* **Input records**
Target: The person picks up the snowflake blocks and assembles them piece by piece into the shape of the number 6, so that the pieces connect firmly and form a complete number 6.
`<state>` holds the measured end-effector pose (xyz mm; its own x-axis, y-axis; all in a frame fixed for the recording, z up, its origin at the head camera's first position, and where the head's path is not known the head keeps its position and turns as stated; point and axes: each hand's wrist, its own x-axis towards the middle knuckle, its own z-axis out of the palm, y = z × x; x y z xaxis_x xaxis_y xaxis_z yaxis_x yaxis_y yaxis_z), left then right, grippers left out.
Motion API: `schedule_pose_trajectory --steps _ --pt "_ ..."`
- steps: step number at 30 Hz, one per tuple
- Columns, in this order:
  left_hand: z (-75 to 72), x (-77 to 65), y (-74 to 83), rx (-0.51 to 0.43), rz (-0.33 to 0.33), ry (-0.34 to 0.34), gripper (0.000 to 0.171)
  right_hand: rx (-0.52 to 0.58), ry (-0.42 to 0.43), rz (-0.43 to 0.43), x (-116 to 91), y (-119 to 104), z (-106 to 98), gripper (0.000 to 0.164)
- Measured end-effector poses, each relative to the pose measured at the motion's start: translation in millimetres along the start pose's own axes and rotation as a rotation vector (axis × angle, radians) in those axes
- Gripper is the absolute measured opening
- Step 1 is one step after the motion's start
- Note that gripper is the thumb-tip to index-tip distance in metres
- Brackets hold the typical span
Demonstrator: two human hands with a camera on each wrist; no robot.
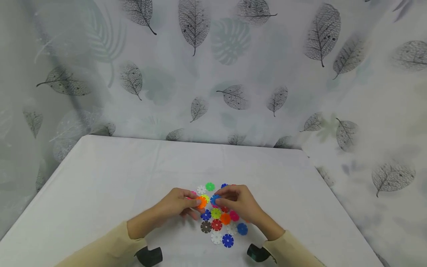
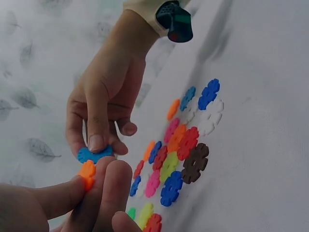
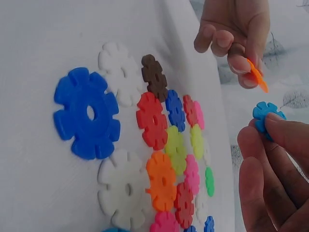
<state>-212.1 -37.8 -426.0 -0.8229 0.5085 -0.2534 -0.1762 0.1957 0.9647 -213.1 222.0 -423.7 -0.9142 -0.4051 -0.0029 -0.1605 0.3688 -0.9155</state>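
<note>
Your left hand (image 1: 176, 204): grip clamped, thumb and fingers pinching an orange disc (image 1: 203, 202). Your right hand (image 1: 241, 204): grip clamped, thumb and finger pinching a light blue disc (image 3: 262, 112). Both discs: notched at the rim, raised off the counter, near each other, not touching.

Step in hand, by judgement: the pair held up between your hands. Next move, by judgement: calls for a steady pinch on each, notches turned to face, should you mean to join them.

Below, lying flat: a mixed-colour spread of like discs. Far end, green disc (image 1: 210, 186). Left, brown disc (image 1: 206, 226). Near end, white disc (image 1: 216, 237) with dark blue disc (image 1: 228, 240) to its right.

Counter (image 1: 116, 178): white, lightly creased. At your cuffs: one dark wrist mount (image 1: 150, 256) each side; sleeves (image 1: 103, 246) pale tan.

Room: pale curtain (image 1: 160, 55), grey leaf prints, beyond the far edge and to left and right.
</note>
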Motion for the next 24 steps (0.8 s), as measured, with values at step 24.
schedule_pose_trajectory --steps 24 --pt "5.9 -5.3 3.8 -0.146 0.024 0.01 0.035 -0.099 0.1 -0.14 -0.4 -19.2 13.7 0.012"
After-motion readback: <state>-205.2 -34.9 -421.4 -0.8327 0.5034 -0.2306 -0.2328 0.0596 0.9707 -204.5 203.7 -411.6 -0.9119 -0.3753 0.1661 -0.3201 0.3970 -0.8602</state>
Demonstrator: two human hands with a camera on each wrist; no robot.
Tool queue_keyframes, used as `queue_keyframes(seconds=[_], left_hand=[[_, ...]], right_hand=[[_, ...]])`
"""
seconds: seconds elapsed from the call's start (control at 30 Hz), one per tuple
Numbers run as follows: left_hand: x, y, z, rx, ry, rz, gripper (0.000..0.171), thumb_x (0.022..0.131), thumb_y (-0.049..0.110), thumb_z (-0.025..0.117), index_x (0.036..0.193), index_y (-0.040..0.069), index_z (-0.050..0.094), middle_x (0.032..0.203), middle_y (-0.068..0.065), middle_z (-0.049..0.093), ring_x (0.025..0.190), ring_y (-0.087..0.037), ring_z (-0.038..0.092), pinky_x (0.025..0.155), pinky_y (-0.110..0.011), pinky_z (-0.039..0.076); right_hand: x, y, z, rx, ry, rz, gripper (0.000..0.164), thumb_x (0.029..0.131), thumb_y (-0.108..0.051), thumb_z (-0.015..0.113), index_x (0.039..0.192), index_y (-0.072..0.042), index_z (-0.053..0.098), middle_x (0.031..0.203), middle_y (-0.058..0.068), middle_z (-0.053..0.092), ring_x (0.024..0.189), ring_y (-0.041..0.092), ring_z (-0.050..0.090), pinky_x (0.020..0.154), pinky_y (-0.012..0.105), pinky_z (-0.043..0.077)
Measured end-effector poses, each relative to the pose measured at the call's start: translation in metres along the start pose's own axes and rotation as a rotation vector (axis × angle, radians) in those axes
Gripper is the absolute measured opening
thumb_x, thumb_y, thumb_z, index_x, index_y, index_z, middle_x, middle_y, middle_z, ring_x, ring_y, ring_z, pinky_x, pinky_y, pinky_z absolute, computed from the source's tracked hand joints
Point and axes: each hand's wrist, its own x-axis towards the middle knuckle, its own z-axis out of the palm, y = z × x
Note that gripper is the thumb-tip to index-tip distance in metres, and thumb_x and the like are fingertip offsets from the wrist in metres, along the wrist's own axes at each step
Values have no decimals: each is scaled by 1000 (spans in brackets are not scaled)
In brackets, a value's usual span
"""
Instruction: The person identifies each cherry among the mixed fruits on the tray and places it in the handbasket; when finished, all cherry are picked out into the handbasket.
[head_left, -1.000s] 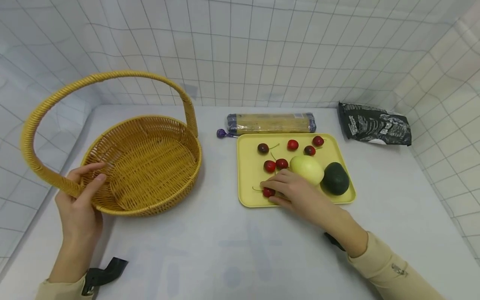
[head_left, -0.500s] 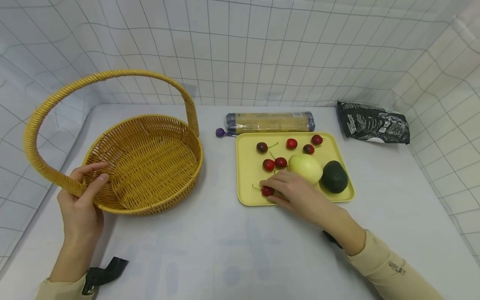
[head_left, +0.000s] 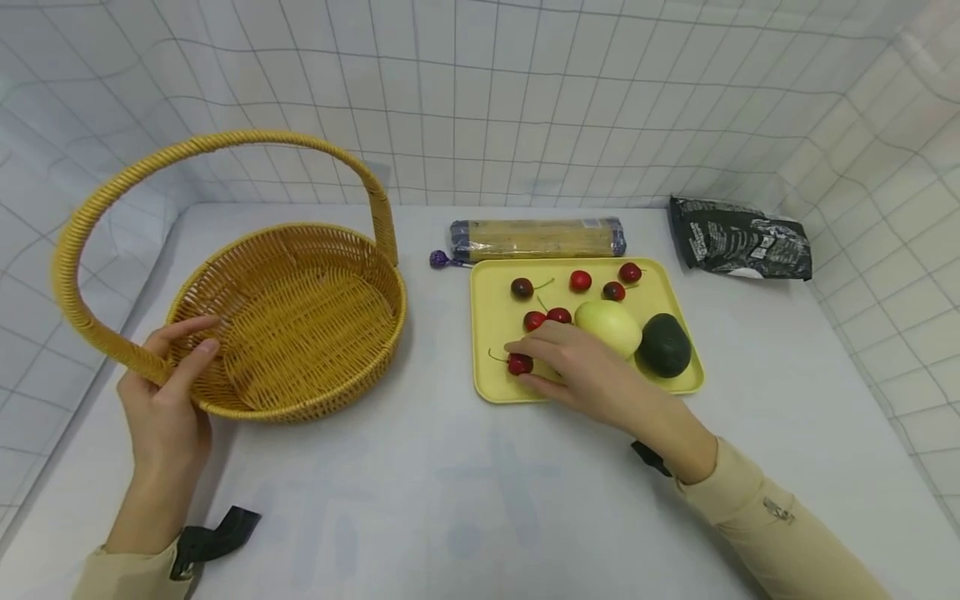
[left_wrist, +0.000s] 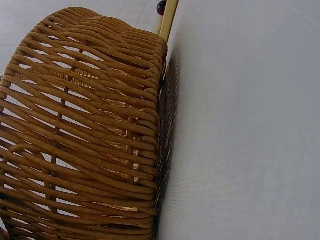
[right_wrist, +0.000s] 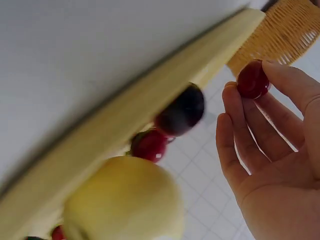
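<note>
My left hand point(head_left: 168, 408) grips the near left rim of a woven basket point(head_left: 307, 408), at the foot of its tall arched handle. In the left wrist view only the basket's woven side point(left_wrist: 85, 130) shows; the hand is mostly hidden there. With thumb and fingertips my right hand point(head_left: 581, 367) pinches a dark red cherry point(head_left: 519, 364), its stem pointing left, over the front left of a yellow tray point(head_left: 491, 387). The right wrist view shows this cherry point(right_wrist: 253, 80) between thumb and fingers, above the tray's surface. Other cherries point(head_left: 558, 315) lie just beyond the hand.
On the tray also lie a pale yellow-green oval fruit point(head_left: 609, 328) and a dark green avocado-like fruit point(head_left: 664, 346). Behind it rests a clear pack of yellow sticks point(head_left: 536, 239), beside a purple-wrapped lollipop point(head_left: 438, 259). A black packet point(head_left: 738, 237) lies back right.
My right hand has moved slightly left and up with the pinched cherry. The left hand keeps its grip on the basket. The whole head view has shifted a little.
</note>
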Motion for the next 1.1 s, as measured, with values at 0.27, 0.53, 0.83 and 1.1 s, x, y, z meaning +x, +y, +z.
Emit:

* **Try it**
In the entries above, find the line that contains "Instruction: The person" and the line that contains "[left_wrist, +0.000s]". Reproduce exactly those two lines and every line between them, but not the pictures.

* **Reply**
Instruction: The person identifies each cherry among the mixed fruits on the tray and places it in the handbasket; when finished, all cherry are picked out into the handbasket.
[head_left, -1.000s] 
[head_left, -0.500s] 
[head_left, +0.000s] 
[left_wrist, +0.000s] 

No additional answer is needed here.